Plenary Lecture
Science to Commercialization of Carbon Nanotube Sheet and Yarn Materials
Professor Mark J. Schulz
(co-Authors: Guangfeng Hou, Vianessa Ng, David Mast, Vesselin Shanov, Massoud Rabiee, Marc Cahay, Sumeet Chaudhary, Dustin Lindley, Devika Chauhan, Michael Paine, Dineshwaran Vijayakumar, Zhangzhang Yin, Andy Xu, Yijun Liu, Weifeng Li)

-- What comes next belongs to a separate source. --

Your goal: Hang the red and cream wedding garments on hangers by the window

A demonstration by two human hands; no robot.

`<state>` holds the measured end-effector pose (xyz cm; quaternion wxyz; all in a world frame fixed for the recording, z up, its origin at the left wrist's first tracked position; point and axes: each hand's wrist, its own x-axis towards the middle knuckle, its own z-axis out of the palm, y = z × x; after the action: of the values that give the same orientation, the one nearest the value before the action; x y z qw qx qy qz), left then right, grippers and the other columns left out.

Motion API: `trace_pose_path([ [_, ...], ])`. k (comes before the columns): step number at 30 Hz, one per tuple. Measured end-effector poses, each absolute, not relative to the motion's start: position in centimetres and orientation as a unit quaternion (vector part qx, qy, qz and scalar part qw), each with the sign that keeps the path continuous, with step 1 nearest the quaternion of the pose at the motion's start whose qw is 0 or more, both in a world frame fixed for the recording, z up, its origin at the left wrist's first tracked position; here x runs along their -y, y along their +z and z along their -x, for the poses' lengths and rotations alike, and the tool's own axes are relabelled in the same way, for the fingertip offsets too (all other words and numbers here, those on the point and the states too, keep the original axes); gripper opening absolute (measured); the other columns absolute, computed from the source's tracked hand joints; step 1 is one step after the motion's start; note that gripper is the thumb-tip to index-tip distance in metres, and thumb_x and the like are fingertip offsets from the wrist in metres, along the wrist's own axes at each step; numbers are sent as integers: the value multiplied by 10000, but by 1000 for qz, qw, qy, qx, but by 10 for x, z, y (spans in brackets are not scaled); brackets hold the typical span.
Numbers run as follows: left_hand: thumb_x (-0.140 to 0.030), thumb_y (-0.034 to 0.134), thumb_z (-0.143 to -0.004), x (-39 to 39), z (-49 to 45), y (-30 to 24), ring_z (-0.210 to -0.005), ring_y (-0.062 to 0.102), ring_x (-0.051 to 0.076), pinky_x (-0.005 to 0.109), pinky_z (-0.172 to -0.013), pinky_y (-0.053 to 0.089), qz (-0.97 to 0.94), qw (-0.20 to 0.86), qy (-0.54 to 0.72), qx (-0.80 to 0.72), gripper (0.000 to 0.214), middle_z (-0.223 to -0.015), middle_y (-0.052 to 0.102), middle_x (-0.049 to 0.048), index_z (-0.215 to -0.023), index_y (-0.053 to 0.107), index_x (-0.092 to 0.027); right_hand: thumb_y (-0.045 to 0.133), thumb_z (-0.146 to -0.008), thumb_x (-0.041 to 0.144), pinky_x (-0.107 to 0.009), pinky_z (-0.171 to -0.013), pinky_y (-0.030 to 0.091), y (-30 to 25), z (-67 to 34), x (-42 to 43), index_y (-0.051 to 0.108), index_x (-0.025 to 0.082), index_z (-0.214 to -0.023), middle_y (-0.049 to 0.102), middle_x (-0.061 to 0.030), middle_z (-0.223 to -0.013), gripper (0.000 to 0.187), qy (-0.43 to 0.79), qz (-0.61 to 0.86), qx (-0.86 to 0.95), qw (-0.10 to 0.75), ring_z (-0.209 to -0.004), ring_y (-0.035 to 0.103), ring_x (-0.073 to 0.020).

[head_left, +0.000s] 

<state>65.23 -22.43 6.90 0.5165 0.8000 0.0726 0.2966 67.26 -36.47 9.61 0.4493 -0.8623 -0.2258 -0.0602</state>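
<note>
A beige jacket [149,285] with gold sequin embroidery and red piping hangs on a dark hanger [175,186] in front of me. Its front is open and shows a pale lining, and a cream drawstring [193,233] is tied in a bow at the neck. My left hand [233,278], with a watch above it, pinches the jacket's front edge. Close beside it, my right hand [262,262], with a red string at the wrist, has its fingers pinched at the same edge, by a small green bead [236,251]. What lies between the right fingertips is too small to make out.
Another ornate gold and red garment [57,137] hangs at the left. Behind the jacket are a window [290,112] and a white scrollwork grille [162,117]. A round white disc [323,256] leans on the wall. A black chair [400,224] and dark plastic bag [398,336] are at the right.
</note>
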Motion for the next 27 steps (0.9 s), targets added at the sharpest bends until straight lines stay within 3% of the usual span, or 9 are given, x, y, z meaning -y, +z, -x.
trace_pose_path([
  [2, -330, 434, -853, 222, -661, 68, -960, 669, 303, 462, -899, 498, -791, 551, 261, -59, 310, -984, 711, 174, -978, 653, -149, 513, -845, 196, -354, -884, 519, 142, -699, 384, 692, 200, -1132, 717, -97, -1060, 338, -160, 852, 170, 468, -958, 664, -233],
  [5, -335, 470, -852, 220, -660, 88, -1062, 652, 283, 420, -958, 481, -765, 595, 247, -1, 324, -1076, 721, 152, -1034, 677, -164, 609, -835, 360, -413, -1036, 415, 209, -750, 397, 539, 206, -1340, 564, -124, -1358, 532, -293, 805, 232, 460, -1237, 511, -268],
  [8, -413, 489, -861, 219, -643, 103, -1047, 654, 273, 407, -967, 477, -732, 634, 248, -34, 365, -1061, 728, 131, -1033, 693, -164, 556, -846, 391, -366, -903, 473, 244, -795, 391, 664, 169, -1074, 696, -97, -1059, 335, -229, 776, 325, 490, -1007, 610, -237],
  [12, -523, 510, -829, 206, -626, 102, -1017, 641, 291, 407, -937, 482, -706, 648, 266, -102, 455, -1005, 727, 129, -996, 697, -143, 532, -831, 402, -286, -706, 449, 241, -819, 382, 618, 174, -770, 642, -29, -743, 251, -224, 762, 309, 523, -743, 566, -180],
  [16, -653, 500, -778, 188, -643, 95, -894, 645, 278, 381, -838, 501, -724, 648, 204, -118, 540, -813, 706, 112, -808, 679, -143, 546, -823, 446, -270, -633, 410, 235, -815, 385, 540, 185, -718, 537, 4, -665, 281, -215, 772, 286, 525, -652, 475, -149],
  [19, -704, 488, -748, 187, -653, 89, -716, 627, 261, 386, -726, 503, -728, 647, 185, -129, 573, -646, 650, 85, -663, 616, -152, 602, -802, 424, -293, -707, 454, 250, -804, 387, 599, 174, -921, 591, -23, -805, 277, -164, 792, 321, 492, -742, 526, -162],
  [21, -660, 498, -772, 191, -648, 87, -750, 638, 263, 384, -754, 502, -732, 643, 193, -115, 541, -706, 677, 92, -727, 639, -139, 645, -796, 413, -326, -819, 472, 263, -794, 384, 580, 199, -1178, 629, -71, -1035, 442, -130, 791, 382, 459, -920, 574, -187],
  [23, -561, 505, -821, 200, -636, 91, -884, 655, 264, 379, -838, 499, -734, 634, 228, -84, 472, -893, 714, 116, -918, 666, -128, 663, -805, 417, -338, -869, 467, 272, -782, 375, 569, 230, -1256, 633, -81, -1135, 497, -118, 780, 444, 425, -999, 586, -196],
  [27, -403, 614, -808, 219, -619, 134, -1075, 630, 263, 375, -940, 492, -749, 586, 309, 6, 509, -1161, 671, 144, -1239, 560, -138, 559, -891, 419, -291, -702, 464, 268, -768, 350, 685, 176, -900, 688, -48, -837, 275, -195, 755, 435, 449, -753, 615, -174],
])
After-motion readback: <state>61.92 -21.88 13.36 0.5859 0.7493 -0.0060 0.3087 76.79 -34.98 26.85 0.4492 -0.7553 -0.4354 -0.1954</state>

Department of Mechanical Engineering
University of Cincinnati (UC)
Cincinnati, OH, USA
E-mail: Mark.J.Schulz@uc.edu
Abstract: Nanotechnology based yarn and sheet materials are being continuously improved due to better understanding of the science behind the nanotube growth process. Improved fuel injection has increased the quality of the nanotubes and multiphysics which uses multiple physical fields is providing additional parameters to increase control over nanotube formation and growth. Multicomponent materials also just beginning to be produced directly from the reactor which opens up a new arena of possibilities for the design of nanostructured materials. The cost of the materials will also be reduced due to a higher yield in manufacturing. These improved carbon nanotube and hybrid multicomponent materials have properties that are unique compared with those of many existing materials. Enticed by the potential commercial value of these materials, more industries are now beginning to supplement or replace their incumbent materials such as copper, aluminum, and composites with nanotube/hybrid materials that are lighter, tougher, and carry more electrical current. This lecture discusses science and manufacturing of these materials followed by making a projection of a range of emerging applications that will benefit from wholly new or improved capabilities. Applications discussed include electrical power cables; electrical shielding from electromagnetic waves and lightning strike; filtering air and water; multi-functional composites for increased thermal and electrical conduction, and structural health monitoring; biomedical devices such as biosensors and millirobots; carbon electric motors; energy generation and storage through very large structural supercapacitors; future automotive components such valves and motors; and electronic devices such as field emitters and touch screens. Carbon nanotube materials overall represent a new class of materials that fit in-between lightweight and high strength but brittle synthetic fibers, and more conductive but dense metals. The new nanotube materials will provide high value broadly from industrial nanotechnology to consumer products.
Brief Biography of the Speaker: Mark J. Schulz is a Professor of Mechanical Engineering and director with Dr. Vesselin Shanov of the Nanoworld Laboratories at the University of Cincinnati. He is also one of the deputy directors of the National Science Foundation’s Engineering Research Center for Revolutionizing Metallic Biomaterials. Mark’s research focus is in the area of smart materials and nanotechnology. The Nanoworld Laboratories synthesize carbon nanotubes and process the nanotubes into intermediate materials such as yarn and sheet. The intermediate materials are a new kind of structural and electronic “raw material” that is used to build multifunctional and smart materials and devices for engineering and medical use.